La fabrication du savon tient le premier rang parmi les industries marseillaises, soit à cause de sa propre importance, soit à cause des industries qui sont pour ainsi dire à sa solde. Elle comptait en 1852 44 établissemens représentant une valeur de 6 à 8 millions de francs, et dont la production annuelle atteint le chiffre de 40 millions. Aucune autre de nos industries n’a peut-être subi depuis trente-cinq années d’aussi profondes modifications que celles qui ont éprouvé la savonnerie ; mais pour comprendre les changements qui en sont résultés dans le travail, il faut savoir d’abord ce que c’est que le savon. Il n’est guère de produit plus usuel, il n’en est guère dont la composition soit moins connue des consommateurs. Le savon se compose de corps gras dont la nature a été transformée par des agens chimiques. Ces corps varient, suivant les pays. À Paris, par exemple, pour la plupart des savons de toilette, on emploie les suifs et les graisses[1], tandis que c’est l’huile qui forme la base des savons de Marseille. On se sert de la soude pour dénaturer cette matière.

Les fabricans marseillais n’utilisaient jadis dans leurs laboratoires que la seule huile provenant du résidu des olives. Après l’avoir mélangée d’abord avec les extraits de diverses graines oléagineuses, ils ont fini par y substituer totalement les huiles tirées du lin, de la sésame et des graines qu’on importe d’Afrique sous le nom d’arachides. En même temps, la soude naturelle a été remplacée par la soude artificielle, en sorte que les élémens essentiels du savon sont complètement changés. On fabrique à Marseille le savon blanc, mais surtout le savon marbre ou bleu pâle, dont la consommation est si générale, et qui fait le fonds de la fabrication provençale[2].

Le régime intérieur des savonneries marseillaises, modifié en 1848, conserve encore une physionomie tout à fait originale. Les ouvriers, dont le nombre ne monte jamais au-dessus de 40 par chaque fabrique, sont placés sous la direction d’un contre-maître et forment une sorte de tribu désignée sous le nom d’équipage. Ils ne travaillent que le jour, mais ils prennent leurs repas dans l’atelier, et souvent en commun.

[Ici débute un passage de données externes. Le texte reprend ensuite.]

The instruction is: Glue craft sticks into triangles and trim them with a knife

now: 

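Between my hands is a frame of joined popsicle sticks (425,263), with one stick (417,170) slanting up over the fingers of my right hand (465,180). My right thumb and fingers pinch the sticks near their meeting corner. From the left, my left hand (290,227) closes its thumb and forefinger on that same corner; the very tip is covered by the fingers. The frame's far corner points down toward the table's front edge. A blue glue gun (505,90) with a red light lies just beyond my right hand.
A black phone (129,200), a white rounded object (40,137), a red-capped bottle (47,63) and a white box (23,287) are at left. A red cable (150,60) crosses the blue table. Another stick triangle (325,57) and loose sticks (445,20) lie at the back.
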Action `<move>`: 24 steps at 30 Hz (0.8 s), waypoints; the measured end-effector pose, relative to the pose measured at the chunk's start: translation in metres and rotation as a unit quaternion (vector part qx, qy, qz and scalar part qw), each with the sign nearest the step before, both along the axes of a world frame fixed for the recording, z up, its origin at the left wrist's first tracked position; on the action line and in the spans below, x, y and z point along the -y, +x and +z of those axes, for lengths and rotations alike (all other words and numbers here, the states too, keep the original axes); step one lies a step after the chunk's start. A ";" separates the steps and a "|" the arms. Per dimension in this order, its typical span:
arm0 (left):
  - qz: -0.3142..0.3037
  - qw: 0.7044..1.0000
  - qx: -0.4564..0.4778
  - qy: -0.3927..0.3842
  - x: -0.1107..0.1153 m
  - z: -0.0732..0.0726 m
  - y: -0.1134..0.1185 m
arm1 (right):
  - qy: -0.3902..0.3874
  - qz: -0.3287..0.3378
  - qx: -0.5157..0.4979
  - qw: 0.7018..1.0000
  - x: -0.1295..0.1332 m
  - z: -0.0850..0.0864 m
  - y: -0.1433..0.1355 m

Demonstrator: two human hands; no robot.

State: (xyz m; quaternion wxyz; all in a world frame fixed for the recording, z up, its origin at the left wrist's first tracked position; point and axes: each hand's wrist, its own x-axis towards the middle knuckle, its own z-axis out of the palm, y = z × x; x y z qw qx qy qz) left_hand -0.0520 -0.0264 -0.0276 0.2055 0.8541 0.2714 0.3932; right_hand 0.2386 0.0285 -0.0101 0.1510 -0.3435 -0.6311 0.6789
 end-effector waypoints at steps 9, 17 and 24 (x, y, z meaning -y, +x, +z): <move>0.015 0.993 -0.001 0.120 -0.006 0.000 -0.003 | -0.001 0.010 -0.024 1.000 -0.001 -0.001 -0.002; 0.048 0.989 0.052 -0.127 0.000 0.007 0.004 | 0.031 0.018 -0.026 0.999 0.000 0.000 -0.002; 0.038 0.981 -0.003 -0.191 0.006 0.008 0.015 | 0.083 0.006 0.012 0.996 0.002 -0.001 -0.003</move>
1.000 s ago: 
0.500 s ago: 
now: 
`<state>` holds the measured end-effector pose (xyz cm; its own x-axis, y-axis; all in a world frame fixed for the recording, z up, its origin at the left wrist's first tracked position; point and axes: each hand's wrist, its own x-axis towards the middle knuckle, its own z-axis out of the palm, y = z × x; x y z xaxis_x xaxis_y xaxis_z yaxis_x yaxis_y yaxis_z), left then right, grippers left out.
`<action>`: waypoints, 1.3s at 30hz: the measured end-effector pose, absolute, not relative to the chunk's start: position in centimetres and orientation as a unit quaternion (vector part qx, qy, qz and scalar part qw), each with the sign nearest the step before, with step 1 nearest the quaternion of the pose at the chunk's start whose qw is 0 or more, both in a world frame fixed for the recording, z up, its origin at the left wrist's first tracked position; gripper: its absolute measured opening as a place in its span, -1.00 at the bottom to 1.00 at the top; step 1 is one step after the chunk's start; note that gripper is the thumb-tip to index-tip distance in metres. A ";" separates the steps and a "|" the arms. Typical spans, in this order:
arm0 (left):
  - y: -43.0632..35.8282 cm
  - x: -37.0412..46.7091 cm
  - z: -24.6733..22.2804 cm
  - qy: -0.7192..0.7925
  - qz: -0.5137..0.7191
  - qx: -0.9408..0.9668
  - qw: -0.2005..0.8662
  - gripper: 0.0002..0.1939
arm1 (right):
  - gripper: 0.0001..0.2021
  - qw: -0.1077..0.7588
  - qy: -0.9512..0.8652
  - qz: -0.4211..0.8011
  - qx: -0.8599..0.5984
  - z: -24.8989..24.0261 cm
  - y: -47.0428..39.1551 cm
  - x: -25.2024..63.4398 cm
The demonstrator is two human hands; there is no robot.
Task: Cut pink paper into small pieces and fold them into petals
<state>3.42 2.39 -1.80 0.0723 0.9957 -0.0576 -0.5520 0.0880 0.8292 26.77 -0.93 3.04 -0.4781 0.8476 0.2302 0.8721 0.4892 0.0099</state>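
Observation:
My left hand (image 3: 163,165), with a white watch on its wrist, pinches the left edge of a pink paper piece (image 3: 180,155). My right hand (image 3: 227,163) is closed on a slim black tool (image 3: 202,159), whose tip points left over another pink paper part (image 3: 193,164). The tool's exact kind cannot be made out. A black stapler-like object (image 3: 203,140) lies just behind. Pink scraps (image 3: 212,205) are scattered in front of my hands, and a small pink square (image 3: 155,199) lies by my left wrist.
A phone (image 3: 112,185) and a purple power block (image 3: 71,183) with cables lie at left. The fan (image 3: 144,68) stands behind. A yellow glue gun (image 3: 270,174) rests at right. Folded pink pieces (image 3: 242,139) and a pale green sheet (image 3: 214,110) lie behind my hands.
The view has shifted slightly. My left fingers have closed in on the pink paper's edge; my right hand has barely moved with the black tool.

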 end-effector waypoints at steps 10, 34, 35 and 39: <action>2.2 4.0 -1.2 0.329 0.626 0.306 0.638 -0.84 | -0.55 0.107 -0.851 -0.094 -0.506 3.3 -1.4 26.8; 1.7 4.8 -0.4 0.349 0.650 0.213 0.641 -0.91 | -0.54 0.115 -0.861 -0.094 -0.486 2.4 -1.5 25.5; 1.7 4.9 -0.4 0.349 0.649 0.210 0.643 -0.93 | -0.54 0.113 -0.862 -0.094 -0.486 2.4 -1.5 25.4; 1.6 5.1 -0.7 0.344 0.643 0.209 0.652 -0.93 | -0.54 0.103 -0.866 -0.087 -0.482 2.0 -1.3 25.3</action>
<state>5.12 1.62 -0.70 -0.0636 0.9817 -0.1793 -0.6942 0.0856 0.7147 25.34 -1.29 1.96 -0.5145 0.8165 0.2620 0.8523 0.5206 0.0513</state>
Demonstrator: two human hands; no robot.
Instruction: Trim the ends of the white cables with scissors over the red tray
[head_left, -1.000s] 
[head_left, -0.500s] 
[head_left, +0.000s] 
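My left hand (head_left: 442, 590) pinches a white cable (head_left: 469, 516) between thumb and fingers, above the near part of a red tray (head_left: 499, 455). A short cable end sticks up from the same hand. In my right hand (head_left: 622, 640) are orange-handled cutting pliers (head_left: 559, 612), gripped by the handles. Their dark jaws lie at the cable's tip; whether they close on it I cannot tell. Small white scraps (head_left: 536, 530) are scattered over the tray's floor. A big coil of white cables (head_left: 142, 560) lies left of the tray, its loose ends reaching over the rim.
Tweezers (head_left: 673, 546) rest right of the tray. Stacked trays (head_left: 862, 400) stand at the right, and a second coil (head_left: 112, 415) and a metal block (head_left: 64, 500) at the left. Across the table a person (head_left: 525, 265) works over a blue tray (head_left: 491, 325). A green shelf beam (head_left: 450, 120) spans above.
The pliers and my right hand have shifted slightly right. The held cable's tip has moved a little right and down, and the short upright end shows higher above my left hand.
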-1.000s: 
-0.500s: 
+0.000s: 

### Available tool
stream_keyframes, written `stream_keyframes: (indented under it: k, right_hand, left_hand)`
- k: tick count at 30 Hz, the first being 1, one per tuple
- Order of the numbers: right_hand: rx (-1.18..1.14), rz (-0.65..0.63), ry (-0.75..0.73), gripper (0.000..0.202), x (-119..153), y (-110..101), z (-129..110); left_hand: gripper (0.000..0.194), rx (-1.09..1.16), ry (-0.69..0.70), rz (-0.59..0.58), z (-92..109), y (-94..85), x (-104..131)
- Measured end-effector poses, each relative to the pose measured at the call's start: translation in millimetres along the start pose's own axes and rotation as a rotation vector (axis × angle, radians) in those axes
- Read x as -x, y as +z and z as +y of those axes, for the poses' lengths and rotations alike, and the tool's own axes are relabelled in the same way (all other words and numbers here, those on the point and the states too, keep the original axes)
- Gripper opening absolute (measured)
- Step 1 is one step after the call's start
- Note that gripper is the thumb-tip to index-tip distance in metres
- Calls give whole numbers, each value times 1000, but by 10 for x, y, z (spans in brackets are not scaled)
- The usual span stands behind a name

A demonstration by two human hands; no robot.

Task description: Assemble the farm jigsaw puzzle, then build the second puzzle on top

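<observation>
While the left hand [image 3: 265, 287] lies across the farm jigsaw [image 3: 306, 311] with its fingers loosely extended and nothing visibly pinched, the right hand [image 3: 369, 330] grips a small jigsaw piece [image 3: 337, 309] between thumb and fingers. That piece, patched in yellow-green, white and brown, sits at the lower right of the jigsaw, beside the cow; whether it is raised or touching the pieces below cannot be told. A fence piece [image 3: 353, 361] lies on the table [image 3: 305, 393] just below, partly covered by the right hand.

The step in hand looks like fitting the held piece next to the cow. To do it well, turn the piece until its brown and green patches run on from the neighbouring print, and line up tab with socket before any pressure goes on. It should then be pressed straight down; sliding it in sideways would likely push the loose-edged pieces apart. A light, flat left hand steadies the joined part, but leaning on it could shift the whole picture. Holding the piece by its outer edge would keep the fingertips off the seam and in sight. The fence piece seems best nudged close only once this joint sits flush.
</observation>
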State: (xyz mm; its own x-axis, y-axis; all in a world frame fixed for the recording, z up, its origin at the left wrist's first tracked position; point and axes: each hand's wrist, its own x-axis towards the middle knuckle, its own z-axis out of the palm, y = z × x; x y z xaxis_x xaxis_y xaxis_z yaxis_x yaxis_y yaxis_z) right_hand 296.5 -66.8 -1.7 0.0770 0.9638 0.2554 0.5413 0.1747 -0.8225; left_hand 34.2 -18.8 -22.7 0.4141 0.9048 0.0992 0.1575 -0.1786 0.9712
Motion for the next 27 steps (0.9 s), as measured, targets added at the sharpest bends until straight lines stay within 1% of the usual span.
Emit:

  1. On emploie aussi l’huile de palme, qui donne un excellent produit quand la fabrication est loyale, et l’huile de coco, qui permet de vendre le savon à un bon marché fabuleux ; mais à ce bas prix le consommateur ne gagne rien, car avec l’huile de coco le savon peut absorber de l’eau jusqu’à 65 pour 100 de son poids, tandis que le chiffre de 35 pour 100 est le chiffre de la fabrication ordinaire.
  2. Personne n’ignore à quelles fraudes a donné lieu dans notre temps la fabrication du savon. Rien de plus facile, en général, que de mêler aux pâtes des matières inertes qui donnent du poids à la marchandise ; mais, circonstance favorable à la fabrique de Marseille, le savon marbre se refuse à ces mélanges frauduleux, qui ne permettraient pas aux veines bleues de se former.